Но в это самое время, пугающий сон прерывает бесцеремонный Щука, пришедший разбудить барина, и Тютчев молит в полусне: «Подожди, постой мгновенье! Дай ещё побыть с Лёлей там, на лужайке, в сумерках, освещенных её любовью».
Роман поэта
Вскоре Тютчев снял комнату возле вокзала в Павловске, где уже никто не мешал им встречаться. Они любили гулять: уехать на извозчике куда-нибудь далеко, за город, чтобы случайно не встретить знакомых, и там без помех наслаждаться обществом друг друга. Бродили по зелёным лужайкам, выбирались в ухоженные петербургские парки, впрочем, избегая известных мест вроде Павловска или Петергофа.
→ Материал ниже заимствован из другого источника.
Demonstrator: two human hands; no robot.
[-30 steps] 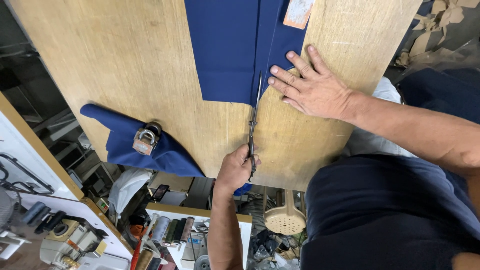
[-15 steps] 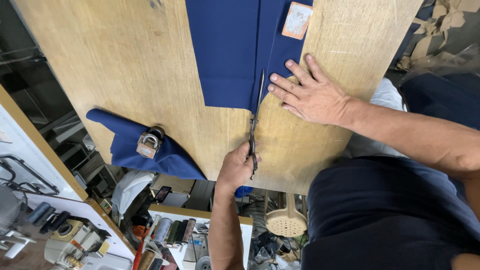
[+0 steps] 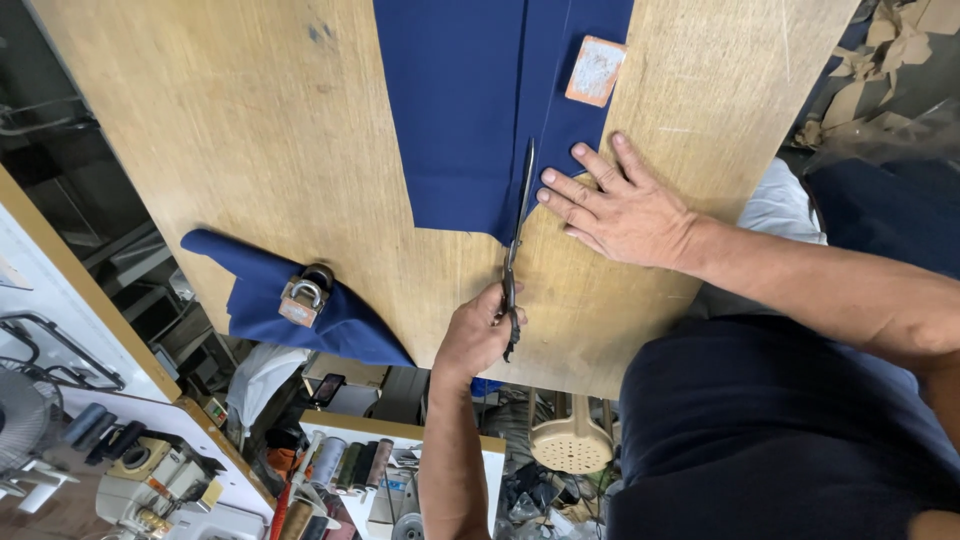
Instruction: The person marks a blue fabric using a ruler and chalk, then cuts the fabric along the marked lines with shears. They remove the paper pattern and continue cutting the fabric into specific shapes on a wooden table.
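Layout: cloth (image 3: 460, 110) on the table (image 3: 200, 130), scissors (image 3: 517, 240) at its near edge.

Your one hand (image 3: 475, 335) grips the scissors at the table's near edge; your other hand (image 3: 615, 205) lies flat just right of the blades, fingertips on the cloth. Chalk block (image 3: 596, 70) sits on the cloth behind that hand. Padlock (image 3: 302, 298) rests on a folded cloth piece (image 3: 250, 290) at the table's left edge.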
Как-то прогуливаясь по дальним дорожкам, они попали под дождь. Тютчев был в сюртуке, на голове высокий черный цилиндр, а Лёля надела легкую бежевую шляпку, которую дождь сразу намочил. Тютчев, улыбаясь и глядя в её темные большие глаза, предложил вместо шляпки надеть его цилиндр. Она звонко расхохоталась:
Vous êtes un farceur Monsieur Tutcheff9!
Она еще не говорила ему «ты», еще чувствовала себя неловко. А он сжал её в объятиях, влажную, пахнущую дождём, травой, лесом и жадно целовал губы, её лицо и глаза. Она шутливо отбивалась.
Потом настроение Лёли резко менялось: она не хотела расставаться с ним, не хотела делить с другой, не хотела, чтобы он возвращался в чужой дом. Он же был только её, неделим ни с кем, и она так и говорила: «Вы месье Тютчев, мой собственный!» На глазах её выступали слезы, и она отворачивалась в сторону, не желая расстраивать Тютчева своим переменчивым настроением.
Но домой он все-таки возвращался. Вот и в тот день вернулся с прогулки весь мокрый, и Щука принялся снимать с него влажный сюртук. Рядом стояла Эрнестина, мудрая, добрая, понимающая; она всегда присматривала, чтобы камердинер вовремя обихаживал её Теодора. А Тютчев смотрел на тяжелый от воды сюртук и на губах возникали слова, звучащие будто музыка, которые при желании, можно было бы напевать. Иногда они складывались в строчки, строфы, стихи, как о каплях дождя, похожих на слёзы. Вроде тех, сочиненных им когда-то: «Слёзы людские, о слёзы людские, льетесь вы ранней и поздней порой»
В это счастливое время время всеобщего неведения, поскольку об их романе никто не знал, они съездили втроем: он, Лёля и его старшая дочь Анна в Валаамский монастырь. Романтичное ночное плаванье по Ладожскому озеру, счастливые взгляды Лёли, которые она обращала на него это было так поэтично, что если бы в эту минуту он находился один, то непременно написал бы пару строф на каких-нибудь листках, подвернувшихся под руку.